A nation’s gratitude and even a phone call from President Obama followed, thanking Duane for helping to thwart what could have been one of the worst terrorist attacks on US soil since 9/11.

What he saw inside the vehicle remains as a graphic and shocking image.

“It was kerosene, propane, gasoline, a low grade fertiliser, what they call about a quarter stick of dynamite and some firecrackers and two timers. And actually the timers that he used were the same type of timers that the guys in Boston used,” he says.

Keeping America safe from terrorism has been the cornerstone of the National Security Agency or NSA’s policy since 9/11. But amid the ongoing surveillance spy scandal , which has made political waves on both sides of the Atlantic, there is a troubling irony.

Despite more than 52 billion dollars spent per year on surveillance it has been found that more terrorist threats over the last decade were foiled by old methods such as tip-offs from local citizens like Duane, than by NSA surveillance.

However, last summer, Edward Snowden's revelations fueled debates over mass surveillance and government secrecy.

They included allegations of spying and phone tapping on European leaders. There was particulary concern that despite some promised reforms, President Obama defended the NSA as necessary to protect the US and its allies from terrorism.

Thomas Drake is a former NSA employee and also a whistle blower. When he tried to reveal that US surveillance was violating the US constitution he was charged with espionage and faced 35 years in prison. The charges were later dropped.

Drake, who has testified to the European parliament, believes 9/11 has given US surveillance carte blanche.

“There clearly are obvious threats to the integrity of nation states, to the integrity of the international system and global order, but you don’t have to surveille the planet, you just don’t,” he says.

“They interviewed a former Stasi officer who said it’s naive to believe that this information is not going to be used for other purposes. When you’re using this as sort of guise to collect this all… and then on top of that we have have access to this..‘Oh yeah well, we could find out economic industrial espionage, political compromise, blackmail’, I mean the temptations are enormous. I just never imagined that the template, the Stasi playbook, would be used as the basis for this virtual surveillance state that’s now risen and metastasised since 9/11.”

Edward Lucas was Moscow bureau chief for the Economist for four years. He is also author of ‘The Snowden Operation’ in which he labels Snowden as the West’s greatest intelligence disaster. Lucas warns Snowden has done more harm than good to international security.

“I don’t think Obama should apologise to his Western allies and I think the Western allies should apologise for getting into a state of naive hypocrisy about things they do themselves,” he says.

“Big countries spy on each other and intelligence services – guess what? – they engage in espionage. And I think the public is outraged and politicians are reacting to this, but there’s an enormous amount of what I’d call phoney outrage.
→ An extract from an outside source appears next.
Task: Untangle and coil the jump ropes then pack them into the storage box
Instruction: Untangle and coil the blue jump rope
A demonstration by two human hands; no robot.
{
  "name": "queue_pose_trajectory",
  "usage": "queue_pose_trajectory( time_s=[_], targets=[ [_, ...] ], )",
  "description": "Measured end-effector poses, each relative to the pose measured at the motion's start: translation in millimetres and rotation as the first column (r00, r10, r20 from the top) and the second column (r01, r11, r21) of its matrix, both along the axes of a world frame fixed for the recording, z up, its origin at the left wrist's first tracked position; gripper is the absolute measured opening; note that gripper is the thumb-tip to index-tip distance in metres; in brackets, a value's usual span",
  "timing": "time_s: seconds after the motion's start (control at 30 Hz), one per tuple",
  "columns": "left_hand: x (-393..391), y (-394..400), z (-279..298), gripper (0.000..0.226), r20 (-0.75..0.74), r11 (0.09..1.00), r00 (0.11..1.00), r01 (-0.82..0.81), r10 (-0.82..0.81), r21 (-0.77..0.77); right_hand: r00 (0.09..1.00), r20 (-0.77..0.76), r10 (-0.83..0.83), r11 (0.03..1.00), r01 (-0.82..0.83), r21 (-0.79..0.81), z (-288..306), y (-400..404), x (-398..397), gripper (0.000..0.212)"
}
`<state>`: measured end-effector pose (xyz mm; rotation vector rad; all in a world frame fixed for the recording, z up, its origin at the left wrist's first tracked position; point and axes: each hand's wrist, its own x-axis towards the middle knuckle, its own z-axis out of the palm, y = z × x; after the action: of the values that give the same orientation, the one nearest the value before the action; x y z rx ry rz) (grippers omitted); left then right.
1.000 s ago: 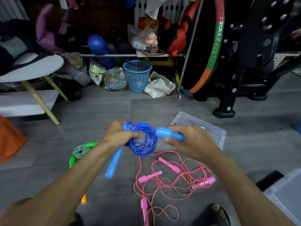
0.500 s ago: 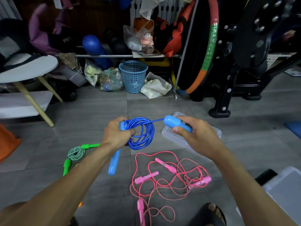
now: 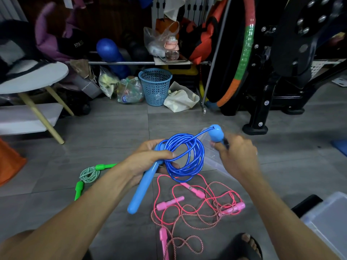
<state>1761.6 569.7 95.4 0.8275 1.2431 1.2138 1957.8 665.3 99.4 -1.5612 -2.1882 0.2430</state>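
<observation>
From the head camera, the glossy blue rope (image 3: 185,156) is almost coiled; the left hand (image 3: 148,162) grips its loops and one handle, the right hand (image 3: 235,152) grips the other handle (image 3: 216,133). Near, the thin pink ropes (image 3: 197,205) lie tangled on the floor; at left the green rope (image 3: 88,174) is bundled. The clear plastic box (image 3: 326,220) waits at right.

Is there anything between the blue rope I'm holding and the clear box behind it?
Nothing visible blocks it. The blue rope hangs coiled in the left hand, its other handle in the right hand, directly over the clear box; the pink ropes lie nearer you.
</observation>
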Motion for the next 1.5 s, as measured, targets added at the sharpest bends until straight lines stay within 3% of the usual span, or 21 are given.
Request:
queue_pose_trajectory(
  time_s=[0.1,0.17,0.23,0.37,0.53,0.63,0.8,0.93,1.0,1.07,1.13,1.33,1.43,1.5],
  targets=[
    [1.0,2.9,-4.7,0.022,-0.135,0.999,0.991,-0.004,0.008,0.032,0.921,-0.386,0.05,0.975,-0.129,-0.18,-0.5,-6.8,-9.3,0.021],
    [2.3,6.3,-6.7,0.02,-0.213,0.999,0.977,-0.018,0.028,0.049,0.772,-0.635,-0.014,0.911,-0.251,-0.326,-2.7,-13.1,-16.9,0.018],
    [4.9,8.4,-7.5,0.019,-0.238,0.999,0.971,-0.017,0.028,0.051,0.63,-0.77,-0.104,0.848,-0.348,-0.4,2.6,-20.2,-22.1,0.015],
    [9.1,10.5,-6.5,0.014,-0.224,0.999,0.974,-0.029,0.038,0.043,0.513,-0.847,-0.138,0.815,-0.427,-0.392,11.7,-29.2,-26.7,0.012],
    [9.7,11.1,-4.8,0.012,-0.2,0.997,0.977,-0.073,0.073,0.009,0.514,-0.853,-0.092,0.907,-0.311,-0.285,12.0,-28.9,-33.0,0.013],
    [15.5,9.5,-3.2,0.014,-0.183,0.996,0.98,-0.083,0.076,-0.03,0.488,-0.868,-0.09,0.904,-0.326,-0.276,12.9,-29.5,-35.7,0.011],
    [9.5,8.3,-4.0,0.014,-0.217,0.988,0.97,-0.129,0.108,-0.086,0.458,-0.875,-0.156,0.818,-0.437,-0.375,9.7,-31.0,-37.3,0.014],
    [10.0,7.3,-5.3,0.014,-0.298,0.968,0.932,-0.239,0.208,-0.071,0.368,-0.883,-0.292,0.568,-0.676,-0.47,16.3,-23.1,-27.3,0.029],
    [8.6,8.7,-5.9,0.014,-0.324,0.951,0.904,-0.307,0.279,-0.039,0.511,-0.837,-0.196,0.536,-0.659,-0.528,14.8,-28.5,-25.6,0.034],
    [10.3,9.9,-7.0,0.016,-0.384,0.955,0.881,-0.296,0.277,0.01,0.677,-0.735,0.019,0.648,-0.568,-0.507,5.3,-38.6,-33.6,0.03],
    [17.0,10.3,-8.1,0.019,-0.428,0.965,0.869,-0.261,0.25,0.033,0.774,-0.627,0.094,0.788,-0.442,-0.428,-8.4,-40.6,-39.9,0.036],
    [18.2,11.0,-8.7,0.017,-0.359,0.96,0.899,-0.279,0.251,-0.029,0.81,-0.584,0.051,0.836,-0.355,-0.419,-11.3,-33.4,-39.4,0.019],
    [18.6,13.2,-9.3,0.014,-0.333,0.944,0.896,-0.327,0.295,-0.046,0.827,-0.559,0.052,0.893,-0.289,-0.345,-8.8,-36.2,-40.7,0.034],
    [21.5,14.4,-11.2,0.016,-0.318,0.937,0.894,-0.346,0.315,-0.042,0.799,-0.601,0.033,0.911,-0.272,-0.311,-9.0,-36.2,-41.0,0.027]
  ],
)
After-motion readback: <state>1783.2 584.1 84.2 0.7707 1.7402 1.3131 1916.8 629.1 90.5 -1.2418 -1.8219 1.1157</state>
And I think Obama’s real short-coming is he didn’t defend the NSA vigorously and the NSA didn’t defend itself vigorously.”

Despite plans to attend the nuclear security summit in the Hague and EU-US trade talks in Brussels, Russia’s growing intervention in Ukraine has come to the forefront in US-EU relations.

Even the transatlantic fall-out over the Snowden spying revelations scandal will be pushed aside as pressure on Obama to stand up to Putin is growing both from within and outside the US.

Julianne Smith is a national security consultant and former advisor to Vice-President Joe Biden. She hopes that Obama’s European visit will lead to a stronger and more united transatlantic answer to Putin’s intervention in Ukraine.

“There is frustration here in Washington that our, quote, partner on the other side of the Atlantic can’t get its act together because you have these endless debates about what to do next,” Smith says

“Here though we also have dysfunction in our own capitol. We have disagreement with congress. So I think there is blame to go around on both sides but it’s a little bit of an unfair accusation from Washington. The United States and Europe have very different bilateral relationships with the Russians. Obviously the European Union and individual European member states have much deeper trade ties and a deeper trade relationhip with Russia than the United States does. So there is some hesitation on the other side of the Atlantic to use sanctions as a tool, as a punitive measure against the Russians. There’s much more eagerness here in the United States to turn to that right away.”

Both Washington and Brussels have responded with asset freezes and visa bans to Russia’s actions over Crimea. But there is concern that neither the US nor the EU are determined to hit Putin hard below the economic belt.

“We already know that Russia pushes back hard when it has sanctions imposed on it,” says Edward Lucas.

“America put visa bans and asset freezes on a small number of people involved in the death of a whistle blower in the fraud that he’d uncovered. That was the so called Magnitsky list. And Russia responded by banning adoptions by Americans of disabled kids from Russian orphanages. I think they (Russia) will do something similar, probably on the economic front. They’ll do something that will really hurt western companies, western banks and those companies and banks will go howling to their governments saying this is our profits, our dividends, jobs in the west, do something and back down. And my fear is that western governments will decide to make these sanctions against Russia pretty brief and toothless as a result.”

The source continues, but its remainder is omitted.